Tuesday, Feb. 5, 2008

EHUD BARAK ON WHERE HE WOULD SPEAK TO HAMAS -- Israeli Defense Minister Ehud Barak was in Paris at the end of January and he gave an interview to the French daily Le Figaro. This is what he had to say about an Egyptian proposal to hold four party talks on Gaza involving Israel, Egypt, the Palestinian Authority and Hamas:

I don't see how we can accept the Egyptian proposal. We have nothing to say to Hamas. We speak to them when we interrogate them in our prisons. But this is a fundamentalist group that says openly that it has received a divine mandate to destroy Israel.

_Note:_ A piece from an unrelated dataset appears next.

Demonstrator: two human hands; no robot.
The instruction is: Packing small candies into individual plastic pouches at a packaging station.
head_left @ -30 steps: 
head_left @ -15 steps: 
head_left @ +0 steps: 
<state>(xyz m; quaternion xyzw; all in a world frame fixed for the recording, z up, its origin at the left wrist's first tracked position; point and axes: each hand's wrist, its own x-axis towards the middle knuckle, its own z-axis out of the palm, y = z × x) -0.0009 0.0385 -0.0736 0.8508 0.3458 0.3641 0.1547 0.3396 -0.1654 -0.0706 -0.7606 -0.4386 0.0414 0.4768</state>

One should, on the contrary, weaken Hamas and help Mahmoud Abbas to establish a stable government in the West Bank.

More generally, on the relations between Israel and the Gaza Strip, Barak said:

One thing is sure: we want gradually to reduce the Gaza Strip's dependence on Israel. We have totally withdrawn from the territory. It makes no sense to continue to supply electricity that powers the machines that produces the rockets that are fired at us. This would be crazy.

CONFUSION SURROUNDS ALLEGED TERROR PLOT IN BARCELONA -- In the aftermath of the arrest in Barcelona of 10 alleged Islamist extremists earlier this month, it has been widely reported that the group was planning imminent suicide attacks on the public transportation system of the Catalonian capital and perhaps additional attacks elsewhere in Europe. The evidence released thus far, however, does not support this scenario and indeed the statements of Spanish authorities contradict one another on several key aspects of the case.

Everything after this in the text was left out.